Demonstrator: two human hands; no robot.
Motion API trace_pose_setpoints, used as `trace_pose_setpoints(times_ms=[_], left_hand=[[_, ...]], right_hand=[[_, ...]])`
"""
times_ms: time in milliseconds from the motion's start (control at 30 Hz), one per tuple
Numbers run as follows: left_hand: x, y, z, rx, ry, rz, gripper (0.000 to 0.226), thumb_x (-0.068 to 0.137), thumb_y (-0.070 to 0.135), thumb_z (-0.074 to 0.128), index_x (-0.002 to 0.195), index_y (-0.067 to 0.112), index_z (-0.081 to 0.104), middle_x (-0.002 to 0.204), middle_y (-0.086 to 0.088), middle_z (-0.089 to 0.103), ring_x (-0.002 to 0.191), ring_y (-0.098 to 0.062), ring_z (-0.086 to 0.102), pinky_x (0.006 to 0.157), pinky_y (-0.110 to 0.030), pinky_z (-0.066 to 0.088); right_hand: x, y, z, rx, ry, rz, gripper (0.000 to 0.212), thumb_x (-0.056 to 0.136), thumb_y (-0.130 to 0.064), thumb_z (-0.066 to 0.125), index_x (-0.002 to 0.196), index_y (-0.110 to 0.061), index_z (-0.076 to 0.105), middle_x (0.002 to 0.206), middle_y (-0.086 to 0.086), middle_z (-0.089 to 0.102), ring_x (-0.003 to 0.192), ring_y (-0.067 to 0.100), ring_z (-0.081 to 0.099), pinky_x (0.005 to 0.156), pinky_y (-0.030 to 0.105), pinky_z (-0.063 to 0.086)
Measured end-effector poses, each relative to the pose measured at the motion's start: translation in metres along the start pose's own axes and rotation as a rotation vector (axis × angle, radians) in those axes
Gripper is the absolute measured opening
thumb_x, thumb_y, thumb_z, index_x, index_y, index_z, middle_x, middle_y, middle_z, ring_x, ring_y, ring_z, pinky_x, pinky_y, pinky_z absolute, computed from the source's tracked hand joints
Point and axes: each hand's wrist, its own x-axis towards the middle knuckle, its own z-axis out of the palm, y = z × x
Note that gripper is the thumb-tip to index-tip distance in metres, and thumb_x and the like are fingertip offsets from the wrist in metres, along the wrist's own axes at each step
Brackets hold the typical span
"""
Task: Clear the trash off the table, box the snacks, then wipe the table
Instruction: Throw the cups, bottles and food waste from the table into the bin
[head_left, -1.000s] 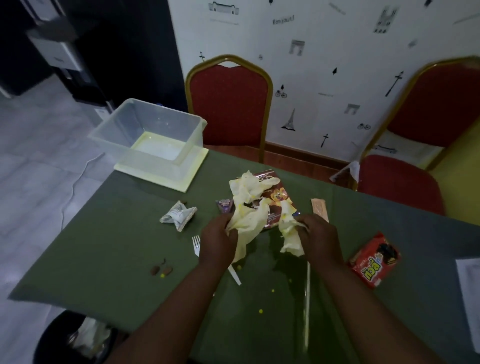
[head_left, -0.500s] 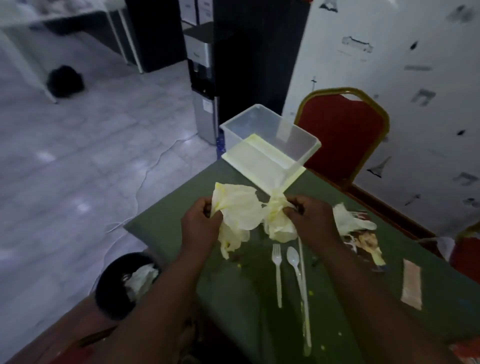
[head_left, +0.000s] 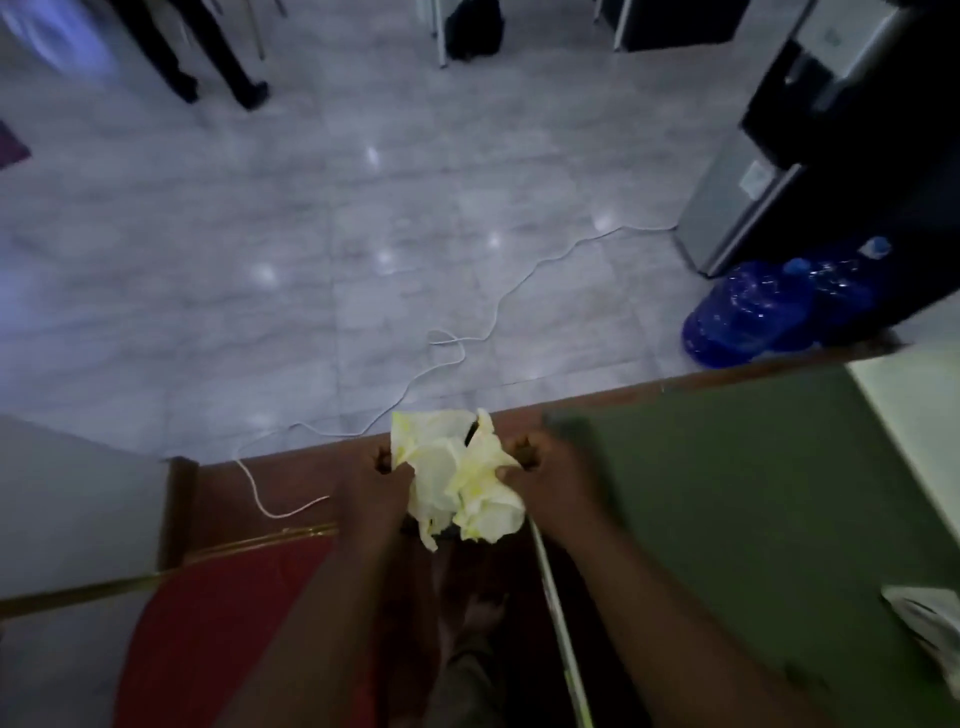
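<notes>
Crumpled yellow tissue (head_left: 457, 483) now off table (head_left: 753, 493), carried left past its edge; second ago we gathered it over tabletop. Left hand (head_left: 376, 480) and right hand (head_left: 545, 467) both clench it. We judge bin drop next; bin hidden beneath wad, contents unseen.

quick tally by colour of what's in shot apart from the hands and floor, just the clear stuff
Yellow-white crumpled tissue wad: 1
Blue water jugs: 2
Red chair seat: 1
Green table: 1
White floor cable: 1
Total: 6
</notes>
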Motion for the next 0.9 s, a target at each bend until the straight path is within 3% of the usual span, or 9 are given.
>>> trace_pose_setpoints(times_ms=[100,233,333,467,567,667,767,833,900], left_hand=[[0.045,-0.051,0.006,0.073,0.009,-0.132,0.017,0.068,0.021,0.067,0.083,0.016,0.069,0.084,-0.008,0.073,0.083,-0.029,0.068,0.078,-0.048,0.056],[0.104,-0.101,0.032,0.244,0.014,-0.214,0.009,0.072,0.009,0.066,0.080,0.011,0.062,0.091,-0.016,0.069,0.092,-0.033,0.063,0.071,-0.031,0.041],[0.149,-0.132,0.061,0.303,-0.028,-0.281,0.012,0.077,0.006,0.063,0.088,0.008,0.066,0.091,-0.014,0.065,0.093,-0.029,0.061,0.070,-0.027,0.038],[0.196,-0.166,0.090,0.329,-0.165,-0.259,0.009,0.079,0.004,0.061,0.085,0.011,0.064,0.080,-0.007,0.062,0.088,-0.025,0.060,0.060,-0.022,0.037],[0.221,-0.193,0.108,0.334,-0.255,-0.233,0.025,0.080,0.008,0.065,0.105,0.005,0.069,0.103,-0.011,0.070,0.101,-0.028,0.064,0.072,-0.024,0.040],[0.228,-0.201,0.117,0.236,-0.338,-0.283,0.030,0.086,0.016,0.065,0.114,0.007,0.062,0.116,-0.004,0.064,0.107,-0.024,0.061,0.085,-0.035,0.049],[0.226,-0.204,0.116,0.186,-0.321,-0.344,0.049,0.094,0.026,0.057,0.139,0.007,0.047,0.143,-0.008,0.049,0.128,-0.026,0.048,0.088,-0.027,0.040],[0.223,-0.205,0.110,0.191,-0.301,-0.337,0.045,0.096,0.025,0.055,0.133,0.001,0.051,0.137,-0.003,0.053,0.124,-0.019,0.050,0.079,-0.018,0.035],[0.217,-0.207,0.106,0.218,-0.284,-0.311,0.023,0.095,0.024,0.056,0.097,0.002,0.064,0.101,-0.003,0.063,0.100,-0.019,0.056,0.063,-0.024,0.033]], right_hand=[[0.045,0.026,0.061,0.022,-0.044,0.130,0.012,0.079,-0.008,0.072,0.087,-0.016,0.070,0.087,-0.001,0.070,0.082,0.014,0.064,0.072,0.025,0.049],[0.110,0.090,0.130,0.088,0.010,0.413,0.018,0.079,-0.001,0.067,0.096,-0.004,0.073,0.096,0.008,0.072,0.094,0.023,0.066,0.082,0.031,0.053],[0.161,0.147,0.168,0.058,0.013,0.559,0.025,0.081,0.000,0.062,0.103,-0.002,0.072,0.112,0.014,0.070,0.105,0.030,0.064,0.091,0.038,0.053],[0.211,0.191,0.186,0.045,-0.033,0.654,0.026,0.086,-0.007,0.060,0.110,-0.008,0.070,0.114,0.012,0.069,0.096,0.024,0.065,0.080,0.028,0.053],[0.242,0.212,0.201,0.102,-0.014,0.664,0.027,0.090,-0.012,0.058,0.114,-0.004,0.066,0.109,0.012,0.067,0.081,0.019,0.059,0.068,0.026,0.050],[0.257,0.220,0.218,0.303,-0.053,0.735,0.047,0.089,-0.030,0.059,0.132,-0.012,0.054,0.124,0.007,0.061,0.100,0.028,0.063,0.084,0.045,0.057],[0.262,0.230,0.221,0.400,-0.043,0.777,0.053,0.088,-0.042,0.054,0.137,-0.022,0.048,0.133,0.003,0.055,0.109,0.031,0.059,0.091,0.051,0.053],[0.256,0.225,0.216,0.425,-0.027,0.783,0.046,0.093,-0.040,0.051,0.134,-0.020,0.050,0.128,0.005,0.055,0.103,0.030,0.060,0.091,0.049,0.053],[0.244,0.220,0.209,0.429,-0.016,0.760,0.042,0.096,-0.038,0.049,0.132,-0.017,0.052,0.123,0.008,0.056,0.100,0.029,0.060,0.093,0.049,0.052]])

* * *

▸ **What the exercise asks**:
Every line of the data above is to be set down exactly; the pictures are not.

▸ **Result**:
Demonstrator: two human hands; no robot.
Motion API trace_pose_setpoints, used as `trace_pose_setpoints(times_ms=[_], left_hand=[[_, ...]], right_hand=[[_, ...]])`
"""
times_ms: time in milliseconds from the motion's start (control at 30 Hz), one per tuple
Numbers run as follows: left_hand: x, y, z, rx, ry, rz, gripper (0.000 to 0.226), thumb_x (-0.068 to 0.137), thumb_y (-0.070 to 0.135), thumb_z (-0.074 to 0.128), index_x (-0.002 to 0.195), index_y (-0.067 to 0.112), index_z (-0.081 to 0.104), middle_x (-0.002 to 0.204), middle_y (-0.086 to 0.088), middle_z (-0.089 to 0.103), ring_x (-0.002 to 0.191), ring_y (-0.098 to 0.062), ring_z (-0.086 to 0.102), pinky_x (0.006 to 0.157), pinky_y (-0.110 to 0.030), pinky_z (-0.066 to 0.088); right_hand: x, y, z, rx, ry, rz, gripper (0.000 to 0.212), thumb_x (-0.056 to 0.136), thumb_y (-0.130 to 0.064), thumb_z (-0.066 to 0.125), index_x (-0.002 to 0.196), index_y (-0.110 to 0.061), index_z (-0.076 to 0.105), middle_x (0.002 to 0.206), middle_y (-0.086 to 0.086), middle_z (-0.089 to 0.102), ring_x (-0.003 to 0.192), ring_y (-0.067 to 0.100), ring_z (-0.081 to 0.099), pinky_x (0.005 to 0.156), pinky_y (-0.030 to 0.105), pinky_z (-0.063 to 0.086)
Measured end-effector poses, each relative to the pose measured at the motion's start: translation in metres along the start pose's own axes and rotation as a rotation vector (axis × angle, radians) in those axes
Gripper is the absolute measured opening
thumb_x, thumb_y, thumb_z, index_x, index_y, index_z, middle_x, middle_y, middle_z, ring_x, ring_y, ring_z, pinky_x, pinky_y, pinky_z absolute, computed from the source's tracked hand joints
Point and axes: each hand's wrist, its own x-axis towards the middle knuckle, its own z-axis out of the palm, y = z × x
Note that gripper is the thumb-tip to index-tip distance in metres, and thumb_x and the like are fingertip offsets from the wrist in metres, along the wrist's own axes at each step
Brackets hold the typical span
"""
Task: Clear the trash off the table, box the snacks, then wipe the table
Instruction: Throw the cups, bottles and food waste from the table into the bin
[head_left, -1.000s] 
[head_left, -0.500s] 
[head_left, +0.000s] 
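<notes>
Crumpled yellow tissue (head_left: 457, 483) now off table (head_left: 753, 493), carried left past its edge; second ago we gathered it over tabletop. Left hand (head_left: 376, 480) and right hand (head_left: 545, 467) both clench it. We judge bin drop next; bin hidden beneath wad, contents unseen.

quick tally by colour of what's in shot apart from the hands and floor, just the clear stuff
Yellow-white crumpled tissue wad: 1
Blue water jugs: 2
Red chair seat: 1
Green table: 1
White floor cable: 1
Total: 6
</notes>
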Motion for the next 0.9 s, a target at each bend until the straight path is within 3% of the usual span, or 9 are given.
>>> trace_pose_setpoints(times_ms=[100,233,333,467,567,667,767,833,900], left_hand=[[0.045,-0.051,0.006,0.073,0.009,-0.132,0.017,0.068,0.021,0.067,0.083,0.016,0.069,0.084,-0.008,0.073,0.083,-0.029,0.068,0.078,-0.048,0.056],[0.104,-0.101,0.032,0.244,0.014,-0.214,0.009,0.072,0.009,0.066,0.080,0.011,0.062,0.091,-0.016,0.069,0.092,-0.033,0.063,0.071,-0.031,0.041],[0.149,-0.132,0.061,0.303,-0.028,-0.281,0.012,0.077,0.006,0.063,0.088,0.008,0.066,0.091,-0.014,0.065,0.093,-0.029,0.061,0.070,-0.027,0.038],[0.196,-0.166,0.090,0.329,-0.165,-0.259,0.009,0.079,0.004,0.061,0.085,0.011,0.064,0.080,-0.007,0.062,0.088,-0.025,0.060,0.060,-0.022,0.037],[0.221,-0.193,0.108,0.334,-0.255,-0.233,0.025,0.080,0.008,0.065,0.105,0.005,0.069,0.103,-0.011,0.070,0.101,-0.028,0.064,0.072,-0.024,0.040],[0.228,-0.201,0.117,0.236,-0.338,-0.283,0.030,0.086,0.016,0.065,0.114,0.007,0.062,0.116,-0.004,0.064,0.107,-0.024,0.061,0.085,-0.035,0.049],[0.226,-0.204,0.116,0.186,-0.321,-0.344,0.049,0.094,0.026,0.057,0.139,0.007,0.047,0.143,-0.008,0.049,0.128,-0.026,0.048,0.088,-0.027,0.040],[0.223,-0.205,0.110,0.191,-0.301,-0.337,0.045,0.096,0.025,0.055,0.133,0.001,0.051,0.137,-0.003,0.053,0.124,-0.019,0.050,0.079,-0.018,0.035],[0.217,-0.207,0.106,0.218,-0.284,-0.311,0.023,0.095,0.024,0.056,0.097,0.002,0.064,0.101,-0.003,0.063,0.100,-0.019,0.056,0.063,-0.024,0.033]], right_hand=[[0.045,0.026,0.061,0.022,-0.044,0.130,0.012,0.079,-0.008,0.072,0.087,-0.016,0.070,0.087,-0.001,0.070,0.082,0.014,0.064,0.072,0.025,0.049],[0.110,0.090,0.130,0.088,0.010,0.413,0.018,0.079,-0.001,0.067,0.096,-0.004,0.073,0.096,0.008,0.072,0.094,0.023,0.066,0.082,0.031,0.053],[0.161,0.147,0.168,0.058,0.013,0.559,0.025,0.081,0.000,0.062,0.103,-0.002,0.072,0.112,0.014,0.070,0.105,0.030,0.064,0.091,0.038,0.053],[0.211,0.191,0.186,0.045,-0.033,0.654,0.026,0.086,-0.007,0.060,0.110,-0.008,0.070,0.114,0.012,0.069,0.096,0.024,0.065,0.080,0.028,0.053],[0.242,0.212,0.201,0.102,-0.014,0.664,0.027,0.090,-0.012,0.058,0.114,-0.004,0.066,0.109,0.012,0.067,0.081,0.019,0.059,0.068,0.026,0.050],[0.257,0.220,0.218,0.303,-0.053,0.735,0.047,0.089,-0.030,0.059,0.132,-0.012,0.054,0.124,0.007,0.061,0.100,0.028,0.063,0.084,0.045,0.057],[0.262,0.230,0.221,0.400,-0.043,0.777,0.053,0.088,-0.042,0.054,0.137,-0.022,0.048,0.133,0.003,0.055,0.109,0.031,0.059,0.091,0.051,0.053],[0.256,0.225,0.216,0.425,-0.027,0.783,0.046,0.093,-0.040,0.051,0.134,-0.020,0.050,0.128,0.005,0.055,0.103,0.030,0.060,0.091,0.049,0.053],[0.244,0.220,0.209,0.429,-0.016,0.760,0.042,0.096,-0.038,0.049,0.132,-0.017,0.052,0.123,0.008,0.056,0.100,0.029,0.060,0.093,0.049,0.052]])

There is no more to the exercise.